During the later years of my marriage, intimacy with my wife was increasingly dysfunctional. As the world changed around me I began to feel like a dinosaur. I saw more shows like Glee that portrayed gay characters as loving, smart, normal, and in the world. One of the events that made a deep impression on me was the Glee rendition of Baby, It’s Cold Outside, sung by two male characters, Kurt and Blaine. I cried when I saw that song performed for the first time on Glee because it was two men singing a song that I had loved, and doing so in a loving and beautiful way.
After years of seeing the gay world through a stereotyped lens, I began to see something more real because of all the changes taking place in the world around me regarding how gays were seen and portrayed in the news, on movies and TV. As my view of what it meant to be a gay man began to evolve, and the world around me rapidly was changing, my marriage seemed more and more claustrophobic. I told myself that I had made a life long commitment to my wife and family when I took my wedding vows. When I said forever, I meant forever. But inside I hoped for a way out.
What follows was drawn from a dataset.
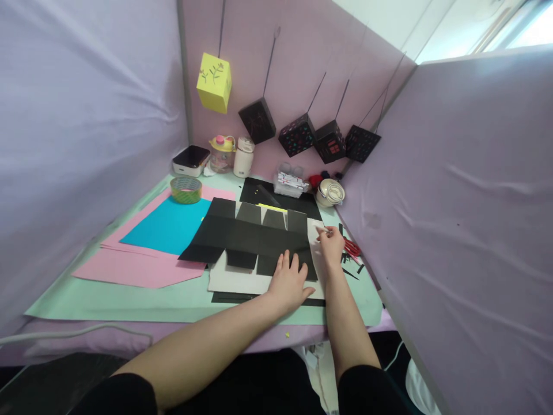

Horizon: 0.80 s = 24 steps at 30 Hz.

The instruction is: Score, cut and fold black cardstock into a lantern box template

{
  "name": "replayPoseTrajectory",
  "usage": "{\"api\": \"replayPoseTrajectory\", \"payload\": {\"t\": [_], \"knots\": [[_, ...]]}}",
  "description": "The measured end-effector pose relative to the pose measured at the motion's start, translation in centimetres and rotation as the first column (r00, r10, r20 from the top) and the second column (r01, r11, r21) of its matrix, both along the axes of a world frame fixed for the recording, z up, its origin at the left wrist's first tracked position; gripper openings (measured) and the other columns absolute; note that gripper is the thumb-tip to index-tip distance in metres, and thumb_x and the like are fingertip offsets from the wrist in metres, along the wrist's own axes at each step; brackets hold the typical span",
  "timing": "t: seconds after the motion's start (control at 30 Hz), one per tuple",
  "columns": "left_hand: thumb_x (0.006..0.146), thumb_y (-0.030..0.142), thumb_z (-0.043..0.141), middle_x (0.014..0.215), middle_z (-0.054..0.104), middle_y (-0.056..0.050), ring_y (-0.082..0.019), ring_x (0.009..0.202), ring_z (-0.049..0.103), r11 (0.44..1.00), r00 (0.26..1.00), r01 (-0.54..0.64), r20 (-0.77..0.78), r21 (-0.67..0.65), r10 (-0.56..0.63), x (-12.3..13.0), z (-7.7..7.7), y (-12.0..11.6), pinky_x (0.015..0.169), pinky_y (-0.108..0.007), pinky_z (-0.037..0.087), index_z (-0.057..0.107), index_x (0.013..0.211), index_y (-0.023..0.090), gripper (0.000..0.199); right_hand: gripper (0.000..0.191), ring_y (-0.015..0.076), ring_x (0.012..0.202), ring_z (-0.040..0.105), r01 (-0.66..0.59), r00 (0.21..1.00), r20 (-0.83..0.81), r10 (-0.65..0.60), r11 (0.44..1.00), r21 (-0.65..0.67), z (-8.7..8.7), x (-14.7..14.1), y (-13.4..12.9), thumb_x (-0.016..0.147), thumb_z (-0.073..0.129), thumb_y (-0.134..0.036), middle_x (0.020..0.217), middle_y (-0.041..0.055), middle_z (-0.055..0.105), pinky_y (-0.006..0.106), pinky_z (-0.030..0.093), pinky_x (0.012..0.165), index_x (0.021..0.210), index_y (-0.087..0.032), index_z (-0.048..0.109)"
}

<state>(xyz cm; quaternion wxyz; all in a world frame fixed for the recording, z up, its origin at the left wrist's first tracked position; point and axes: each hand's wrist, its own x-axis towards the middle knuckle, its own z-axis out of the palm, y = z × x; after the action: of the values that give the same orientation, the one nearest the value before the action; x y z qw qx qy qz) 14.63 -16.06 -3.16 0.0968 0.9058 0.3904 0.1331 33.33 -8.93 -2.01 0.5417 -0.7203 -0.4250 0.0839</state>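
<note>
A black paper sheet [259, 239] with cut tabs along its upper and lower edges lies on a white board [242, 281]. My left hand [290, 280] rests with fingers spread on the sheet's lower right part and holds nothing. Just beyond the sheet's right edge, my right hand [332, 245] is closed in a pinch around a small, thin, pale thing that I cannot make out. Red-handled scissors [351, 248] lie to the right of that hand, among black paper scraps [351, 274].
Blue paper [162, 225] and pink paper [138, 269] lie left, with a tape roll [186, 190]. Along the back stand a white bottle [244, 157], a marker box [289, 181] and a round jar [330, 193]. Paper boxes [215, 83] hang above; fabric walls rise at both sides.
</note>
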Motion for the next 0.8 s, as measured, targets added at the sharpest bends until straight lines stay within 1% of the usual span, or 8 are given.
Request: {"api": "replayPoseTrajectory", "payload": {"t": [0.07, 0.13, 0.2, 0.27, 0.37, 0.47, 0.6, 0.8], "knots": [[0.088, 0.057, 0.051, 0.147, 0.04, -0.021, -0.044, 0.14, 0.024, 1.0, 1.0, 0.007, 0.0, -0.012, -0.007, -0.1, 0.2, 0.0, 0.113, -0.054, 0.02, 0.052, 0.136, 0.013, 0.066, 0.037, 0.0182, 0.054, 0.054, -0.023, 0.999, -0.041, 0.024, 0.999, 0.043, 0.5, 0.4, -0.1, 0.081, 0.052, -0.055, 0.055, -0.0004, 0.06, 0.029, 0.038, 0.059, 0.086, -0.02, 0.062], [0.088, 0.057, 0.051, 0.147, 0.04, -0.022, -0.043, 0.14, 0.024, 1.0, 1.0, 0.011, 0.004, -0.018, -0.011, -0.1, 0.2, 0.0, 0.113, -0.054, 0.019, 0.052, 0.135, 0.012, 0.065, 0.046, 0.0158, 0.05, 0.049, -0.098, 0.99, -0.093, 0.102, 0.994, 0.053, 0.9, 0.7, -0.1, 0.086, 0.041, -0.059, 0.056, -0.0004, 0.057, 0.028, 0.037, 0.054, 0.089, -0.019, 0.064], [0.088, 0.057, 0.05, 0.147, 0.04, -0.021, -0.043, 0.14, 0.024, 1.0, 1.0, 0.009, 0.007, -0.012, -0.009, 0.0, 0.2, 0.1, 0.113, -0.054, 0.019, 0.052, 0.136, 0.012, 0.065, 0.046, 0.0136, 0.048, 0.046, -0.192, 0.97, -0.141, 0.196, 0.98, 0.041, 1.0, 0.9, 0.2, 0.084, 0.046, -0.059, 0.056, -0.0004, 0.056, 0.027, 0.035, 0.05, 0.085, -0.018, 0.066], [0.088, 0.057, 0.05, 0.147, 0.04, -0.022, -0.044, 0.14, 0.024, 1.0, 1.0, 0.004, 0.003, -0.003, -0.004, 0.0, 0.1, 0.1, 0.113, -0.054, 0.019, 0.052, 0.136, 0.012, 0.065, 0.039, 0.0125, 0.048, 0.046, -0.272, 0.946, -0.177, 0.271, 0.962, 0.021, 0.8, 1.0, 0.5, 0.077, 0.057, -0.055, 0.057, -0.0001, 0.056, 0.026, 0.035, 0.049, 0.08, -0.017, 0.067], [0.088, 0.058, 0.049, 0.147, 0.04, -0.022, -0.045, 0.14, 0.024, 1.0, 1.0, 0.003, -0.011, 0.002, -0.003, 0.1, -0.1, 0.1, 0.113, -0.054, 0.02, 0.052, 0.136, 0.012, 0.066, 0.035, 0.0125, 0.048, 0.047, -0.337, 0.92, -0.213, 0.33, 0.942, 0.005, 0.0, 0.9, 0.8, 0.072, 0.064, -0.05, 0.058, 0.0005, 0.059, 0.026, 0.035, 0.047, 0.081, -0.017, 0.068], [0.089, 0.059, 0.048, 0.147, 0.04, -0.021, -0.044, 0.14, 0.023, 1.0, 1.0, 0.003, -0.022, 0.016, -0.003, 0.1, -0.1, 0.1, 0.113, -0.054, 0.02, 0.052, 0.136, 0.013, 0.066, 0.038, 0.0124, 0.047, 0.046, -0.345, 0.915, -0.222, 0.338, 0.938, 0.006, -0.9, 0.6, 0.9, 0.075, 0.062, -0.052, 0.059, 0.0009, 0.06, 0.026, 0.034, 0.046, 0.084, -0.016, 0.068], [0.089, 0.058, 0.048, 0.147, 0.041, -0.02, -0.044, 0.14, 0.024, 1.0, 1.0, 0.0, -0.029, 0.026, 0.001, 0.1, -0.1, 0.1, 0.113, -0.053, 0.02, 0.052, 0.136, 0.013, 0.065, 0.036, 0.0116, 0.044, 0.043, -0.31, 0.931, -0.198, 0.306, 0.951, 0.009, -1.8, 0.4, 0.9, 0.077, 0.06, -0.052, 0.054, -0.0009, 0.056, 0.026, 0.034, 0.046, 0.075, -0.016, 0.066], [0.088, 0.062, 0.048, 0.148, 0.039, -0.021, -0.044, 0.14, 0.023, 1.0, 1.0, -0.001, -0.031, 0.01, 0.001, 0.2, 0.1, 0.1, 0.114, -0.053, 0.019, 0.052, 0.136, 0.012, 0.07, 0.028, 0.0133, 0.05, 0.049, -0.288, 0.945, -0.152, 0.289, 0.957, 0.028, -2.1, 0.1, 0.8, 0.078, 0.059, -0.046, 0.06, -0.0004, 0.059, 0.026, 0.038, 0.052, 0.073, -0.019, 0.061]]}}
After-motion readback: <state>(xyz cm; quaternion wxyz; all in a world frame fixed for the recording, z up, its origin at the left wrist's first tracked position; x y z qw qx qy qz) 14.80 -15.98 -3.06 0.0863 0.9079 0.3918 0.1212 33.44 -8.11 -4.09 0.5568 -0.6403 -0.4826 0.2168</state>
Knowing in my heart that I was gay made it increasingly difficult to stay in my marriage. I could no longer hide behind the, ‘I’m probably bisexual’, the narrative I told myself for many years. Now, having come out of my marriage I am finding that I need to take a fresh look at my perspectives on marriage. I am realizing how narrow my own perspectives on marriage have been. Even though I left my marriage a year and a half ago, I am seeing that I still held on to the ‘I do forever’ view of marriage. While intellectually I have embraced different types of relationships I also see that emotionally I have held on to my much narrower view of the world. I am enjoying exploring how I see marriage and challenging myself on my long-held beliefs. Through this essay, I wanted to explore how I have seen marriage and how that perspective is beginning to evolve.